For decades, dividends paid to shareholders — predominantly wealthier people — were taxed like salaries and wages. But the 2003 law created a new category called “qualified dividends.” What constituted such a dividend was complicated, largely how long the stock was held, but its main benefit was that it would be taxed at 15% rather than 35% for upper-income people.

An auto worker in Detroit who received $5,000 in qualified dividends might have saved $500 under the new law. An auto executive who received $100,000 in such dividends would have saved $20,000.

This tax break, narrowed since then but only modestly, has cost the U.S. Treasury an estimated $350 billion since 2004. Upper-income taxpayers have benefited the most.In 2019 alone, it was worth $16.2 billion to taxpayers earning $1 million or more.

To put that $16.2 billion in perspective: It’s the equivalent of the federal income taxes paid by everyone earning $50,000 or less in California, Idaho, Iowa, Kansas, Minnesota, Nebraska, New Hampshire, Oklahoma, Pennsylvania, South Dakota, West Virginia and Wisconsin — combined.

President Barack Obama later signed legislation that made the tax break permanent, but he also steered tax increases through Congress, pushing the top rate back to where it had been under Clinton.

All this led to what would be the signature legislative triumph of the Trump presidency, the Tax Cuts and Jobs Act of 2017. The sheer magnitude of the tax cuts it gave to the wealthy and corporations made the law the most significant since the Reagan era.

In 2019 alone, the tax cuts cost the U.S. Treasury $259 billion. Virtually half that money flowed to those earning $200,000 or more

Corporate Clout 

As Congress cut the taxes of wealthy Americans, it also slashed taxes on corporations. Their rate plummeted from 35% to the present 21% — the lowest in 80 years.

When the rate was higher, the largest U.S. companies avoided paying it through tax loopholes, one of the most lucrative of which let them stash their overseas income in offshore tax havens.

As billions and billions of corporate profits piled up offshore and began to approach $1 trillion, the companies fretted. A group that included Microsoft, Intel, Apple and Coca-Cola formed a lobby called the Homeland Investment Coalition to pressure Congress to change the law so they could bring that money back to the U.S. — at a lower tax rate than domestic corporations pay.

For example, while a local construction company in Des Moines might pay 35% on profits from building a high school in Iowa, the coalition proposed in 2003 that multinationals with foreign earnings would pay only 5.25% in U.S. taxes on profits earned from selling products or services outside the country.
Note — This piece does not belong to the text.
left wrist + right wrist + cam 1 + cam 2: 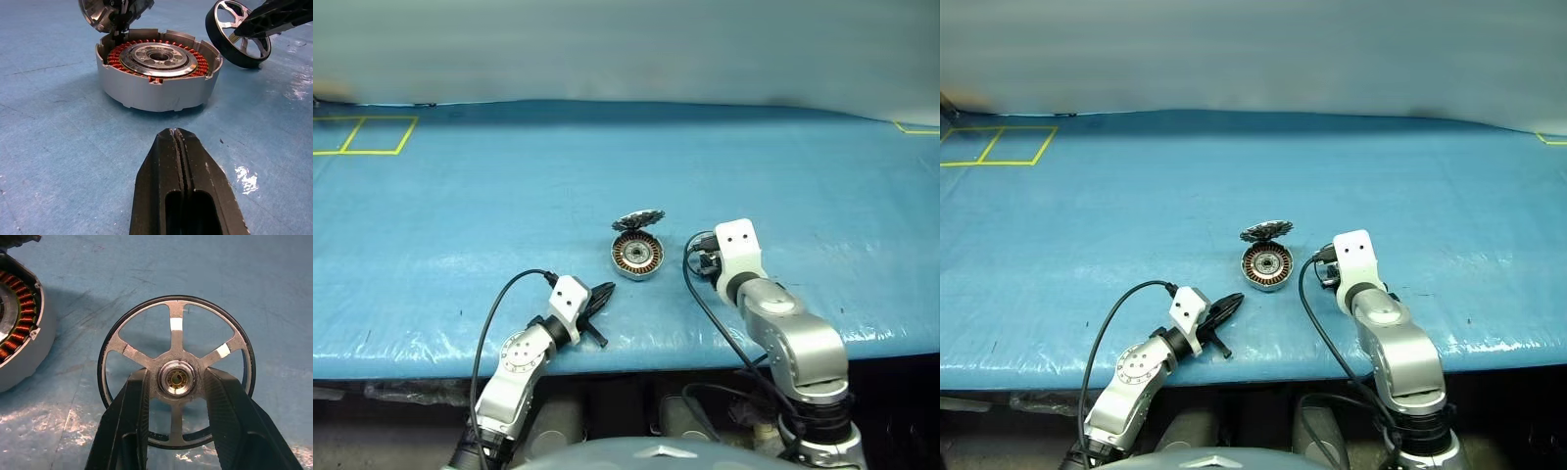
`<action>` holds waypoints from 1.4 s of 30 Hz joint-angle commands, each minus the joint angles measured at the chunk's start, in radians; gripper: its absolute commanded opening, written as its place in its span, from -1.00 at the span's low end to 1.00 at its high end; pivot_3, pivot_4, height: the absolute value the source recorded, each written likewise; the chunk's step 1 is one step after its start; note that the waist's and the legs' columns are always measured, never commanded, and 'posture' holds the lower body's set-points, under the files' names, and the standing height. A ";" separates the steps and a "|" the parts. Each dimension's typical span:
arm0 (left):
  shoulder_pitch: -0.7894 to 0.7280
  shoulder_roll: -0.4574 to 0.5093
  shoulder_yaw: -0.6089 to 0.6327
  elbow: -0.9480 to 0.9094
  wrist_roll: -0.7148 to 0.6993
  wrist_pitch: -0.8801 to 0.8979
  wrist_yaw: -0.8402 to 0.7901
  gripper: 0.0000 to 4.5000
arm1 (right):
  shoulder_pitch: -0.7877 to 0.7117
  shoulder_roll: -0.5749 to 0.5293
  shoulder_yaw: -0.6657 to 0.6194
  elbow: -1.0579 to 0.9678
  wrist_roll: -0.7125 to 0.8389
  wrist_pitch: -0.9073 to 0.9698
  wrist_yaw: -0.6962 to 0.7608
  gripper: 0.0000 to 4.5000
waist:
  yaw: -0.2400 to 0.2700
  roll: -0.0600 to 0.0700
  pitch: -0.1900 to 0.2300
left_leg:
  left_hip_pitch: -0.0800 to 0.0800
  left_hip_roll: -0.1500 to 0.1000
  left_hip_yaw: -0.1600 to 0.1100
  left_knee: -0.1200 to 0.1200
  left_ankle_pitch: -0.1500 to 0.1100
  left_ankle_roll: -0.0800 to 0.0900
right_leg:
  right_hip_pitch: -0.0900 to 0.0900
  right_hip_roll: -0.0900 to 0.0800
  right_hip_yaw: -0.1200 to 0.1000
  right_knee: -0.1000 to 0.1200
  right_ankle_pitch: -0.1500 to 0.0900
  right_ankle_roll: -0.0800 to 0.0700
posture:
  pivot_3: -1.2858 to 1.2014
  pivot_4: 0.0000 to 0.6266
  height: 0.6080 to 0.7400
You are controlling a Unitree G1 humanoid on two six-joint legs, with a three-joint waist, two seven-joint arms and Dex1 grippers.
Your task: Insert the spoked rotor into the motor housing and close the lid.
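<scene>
Your left gripper point(175, 134) sits with its two black fingers pressed flat together, nothing between them, pointing straight at the motor housing point(157, 73), which stands on the blue table point(460, 215) a little way beyond the tips. It's parked; leave it there unless the can needs steadying.

Ahead of those shut fingers the housing is open to you: copper windings ringed round the central hub, and the lid point(113, 13) tipped up on its hinge at the far rim, well clear of the bowl. So the mouth is free to take the part.

Now to your right gripper point(176, 382), and this is where the action is. Its jaws are partly closed, one finger on each side of the hub of the spoked rotor point(177, 377), reaching in through the gaps between the spokes. The wheel stands on edge, face-on to the wrist camera. It looks pinched at the hub, though I can't be sure the pads are truly biting rather than just bracketing it, nor whether the rim is off the cloth.

My read: you're at the pick-up of the rotor, insertion not yet begun. The housing lies just off to the left of those jaws. Next you'll want a firm grip confirmed, then a lift, a turn of the wrist to lay the wheel flat, and a carry across until its hub is over the housing's hub. The lid comes after.
</scene>
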 commanded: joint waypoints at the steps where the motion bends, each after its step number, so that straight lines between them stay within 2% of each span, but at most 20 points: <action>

Lawmakers were happy to help.

“We want job creation,” Sen. Gordon Smith, a Republican from Oregon, said when the American Jobs Creation Act of 2004 was being considered with a provision he helped insert to make the tax holiday happen. “We want this to get to the shop floor, not to the corporate boardroom. … We want it to go to those things that will improve the productive capacity of American industry and the rehiring of American workers. We don’t want it to be part of some financial flimflam.”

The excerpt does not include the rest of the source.